Tengo un almuerzo de trabajo con unos clientes extranjeros. Trato de ser lo mas preciso sobre el problema, los pasos que sugiero dar, los escritos que tenemos que presentar y las opciones que tienen en cada una de las etapas del proceso. Unos jugos naturales son el aperitivo y observo que están siguiendo atentos y conformes mi explicación.

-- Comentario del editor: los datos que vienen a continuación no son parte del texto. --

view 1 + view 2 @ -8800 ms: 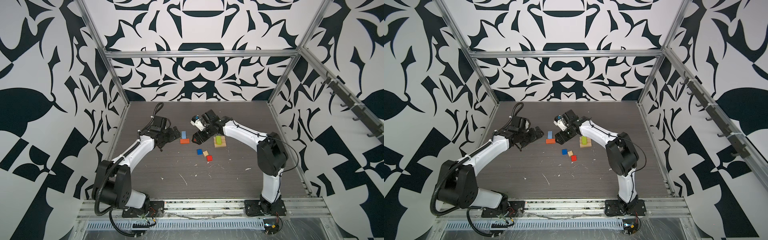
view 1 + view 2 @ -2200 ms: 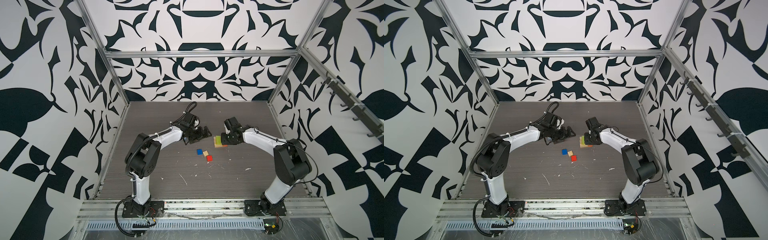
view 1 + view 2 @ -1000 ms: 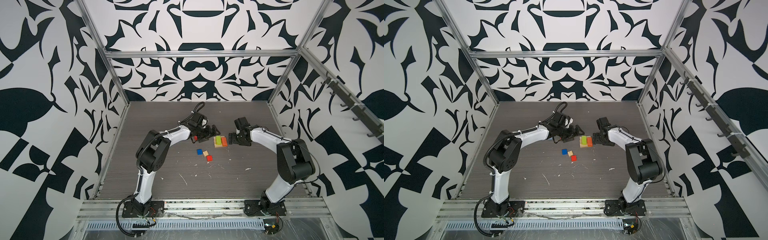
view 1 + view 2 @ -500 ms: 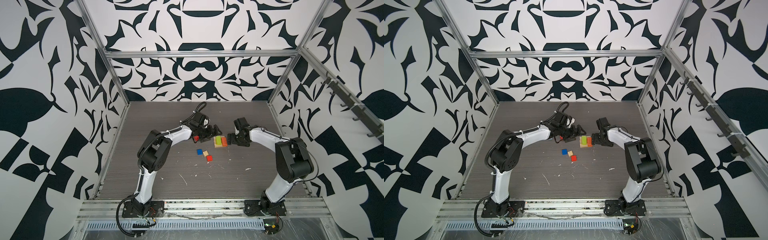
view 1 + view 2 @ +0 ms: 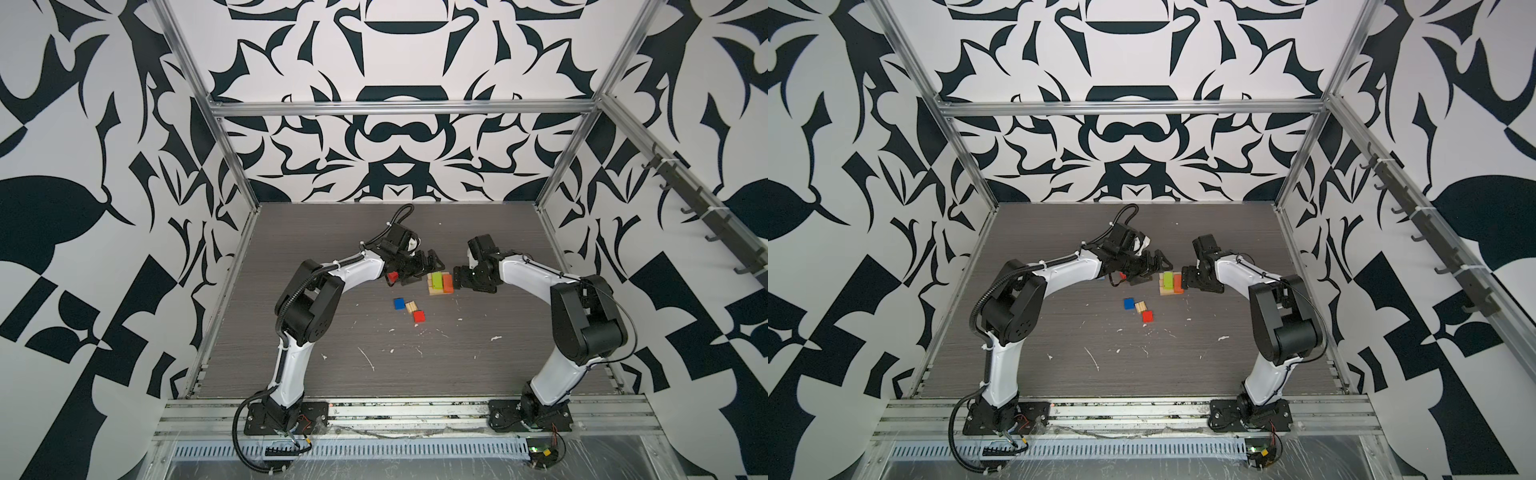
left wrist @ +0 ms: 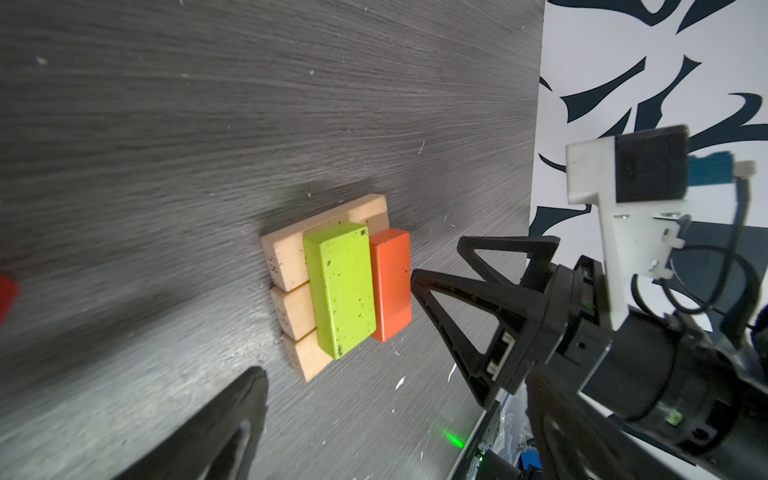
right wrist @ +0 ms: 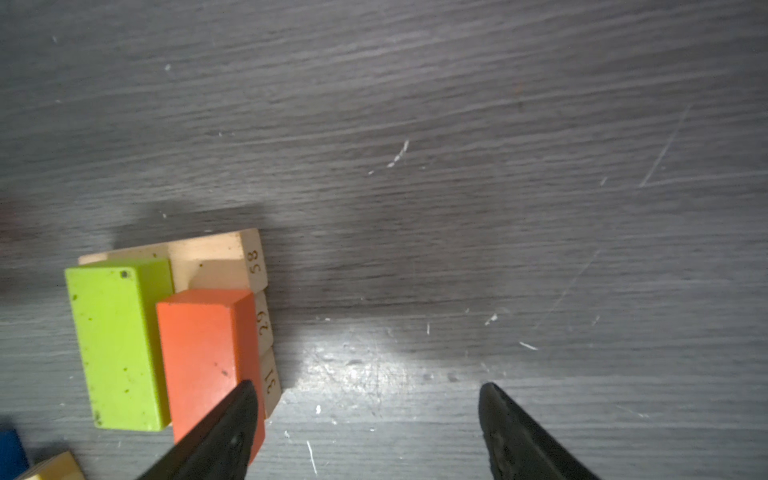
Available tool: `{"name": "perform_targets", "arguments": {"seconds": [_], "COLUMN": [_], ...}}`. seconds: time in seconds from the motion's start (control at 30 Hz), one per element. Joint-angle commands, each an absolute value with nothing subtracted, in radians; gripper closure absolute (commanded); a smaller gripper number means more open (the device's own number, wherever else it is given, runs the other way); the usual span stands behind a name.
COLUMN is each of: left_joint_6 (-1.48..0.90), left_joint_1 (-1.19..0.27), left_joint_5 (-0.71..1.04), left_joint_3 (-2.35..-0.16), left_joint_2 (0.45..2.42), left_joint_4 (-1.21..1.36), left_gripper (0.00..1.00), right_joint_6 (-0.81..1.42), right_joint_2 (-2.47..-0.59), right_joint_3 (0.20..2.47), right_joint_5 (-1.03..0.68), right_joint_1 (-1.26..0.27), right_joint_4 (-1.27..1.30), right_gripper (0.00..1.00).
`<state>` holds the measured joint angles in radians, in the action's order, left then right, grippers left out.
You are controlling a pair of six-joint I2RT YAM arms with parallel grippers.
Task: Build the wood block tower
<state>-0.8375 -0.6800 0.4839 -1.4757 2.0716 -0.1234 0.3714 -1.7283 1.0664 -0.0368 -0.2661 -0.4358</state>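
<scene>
The wood block tower stands two layers high at mid-table: three tan planks (image 5: 434, 292) (image 6: 286, 257) carry a lime green block (image 5: 436, 281) (image 6: 340, 286) and an orange block (image 5: 447, 283) (image 7: 199, 349) side by side. My left gripper (image 5: 419, 270) (image 6: 395, 415) hovers open just left of the stack, nothing between its fingers. From the right, my right gripper (image 5: 458, 280) (image 7: 365, 399) stands open, one fingertip (image 7: 237, 415) against the orange block's side. A red block (image 5: 392, 275) lies under the left wrist.
A blue cube (image 5: 399, 303), a tan cube (image 5: 411, 307) and a red cube (image 5: 419, 316) lie loose on the table in front of the stack. Both arms flank the stack closely. White scuffs mark the dark table (image 5: 374, 361) nearer the front.
The orange block, once on the table at the left, now lies on the tan planks. In the last second the right gripper edged left toward it; the left gripper barely moved.
</scene>
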Motion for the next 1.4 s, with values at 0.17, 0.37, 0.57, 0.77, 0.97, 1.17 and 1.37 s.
{"name": "perform_targets", "arguments": {"seconds": [0.17,0.37,0.57,0.77,0.97,1.17,1.37], "left_joint_6": [-0.833,-0.833,-0.833,-0.832,-0.831,-0.832,-0.832], "left_joint_1": [-0.684,-0.684,-0.684,-0.684,-0.684,-0.685,-0.685], "left_joint_5": [0.484,0.481,0.481,0.481,0.480,0.479,0.481], "left_joint_3": [-1.496,-1.492,-1.491,-1.492,-1.490,-1.491,-1.494], "left_joint_2": [2.077,2.073,2.072,2.074,2.074,2.075,2.075], "left_joint_4": [-0.140,-0.138,-0.140,-0.140,-0.140,-0.138,-0.141], "left_gripper": [0.01,0.00,0.00,0.00,0.00,0.01,0.01], "right_joint_6": [0.379,0.384,0.391,0.389,0.387,0.388,0.389], "right_joint_2": [-1.737,-1.746,-1.741,-1.748,-1.757,-1.747,-1.753], "right_joint_3": [1.081,1.092,1.092,1.103,1.108,1.104,1.106], "right_joint_5": [-0.054,-0.012,0.006,0.003,-0.011,-0.018,-0.044], "right_joint_1": [-0.269,-0.269,-0.270,-0.268,-0.269,-0.269,-0.270], "right_joint_4": [-0.419,-0.426,-0.413,-0.414,-0.405,-0.393,-0.382], "right_gripper": [0.13,0.13,0.14,0.13,0.14,0.14,0.15]}}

Luego del almuerzo comienzan las preguntas. “Muy bien su explicación doctor, entonces nos podemos ir tranquilos, cierto?” “Solo quiero que entiendan que es lo que tenemos que hacer. Esto es un procedimiento contra el Ejecutivo y la respuesta nos la tienen que dar en primera instancia, el propio gobierno por intermedio del SENIAT.” les aclaro. “Muy bien, significa que no tenemos chance de ganar”, me increpa Paco. “Tampoco he dicho eso, solo quiero que sepan que la primera respuesta la vamos a tener del propio SENIAT y hay posibilidades ciertas que confirmen su reparo”, le respondo. “O sea que nos recomienda que paguemos ?, insiste Manuel” “No es esa mi recomendación. Creo que jurídicamente nosotros tenemos la razón, pero no sería honesto decirles que en una primera etapa, vamos a resolver el problema”, les puntualizo.

“Claro, pero usted es optimista, porque al final nos van a dar la razón.” Increpa Paco. Les respondo: “Eso forma parte de mi trabajo. Hacer todo lo que jurídicamente este al alcance para que nos den la razón.” “ Y luego hacia donde va este caso.”? “Pues a los tribunales. ” les digo. Los dos se miran y sueltan una carcajada estruendosa. Ellos notan mi incomodad y sorpresa. Pido otro café mientras que Manuel, me dice con claridad: “Mire doctor, usted haga su trabajo. No se moleste por esa risotada. Solo que todos sabemos donde estamos parados. Aquí todo se confunde en la voluntad de un solo poder y la justicia pareciera ser un auxiliar del Ejecutivo. Cuando un país pierde la justicia y los jueces no tienen el coraje de decidir, se pierde todo, absolutamente todo”, dice con solemnidad Manuel. “Lo que sorprende es que vosotros parecéis resignados a que las cosas sigan así y no os dais cuenta que estáis perdiendo el país”, se le sale decir a Paco y Manuel le pega una patada por debajo de la mesa.

Salí del restaurante harto de cafés. Me sentí aun acróbata para explicar los laberintos de la justicia. En la salida, un pregonero ofrecía el periódico con el titular: “Les voy a clavar 26 leyes mas”. Compré el último ejemplar y lo escondí en el maletín, antes que siguieran lloviendo las preguntas y tuviera que recurrir a las acrobacias.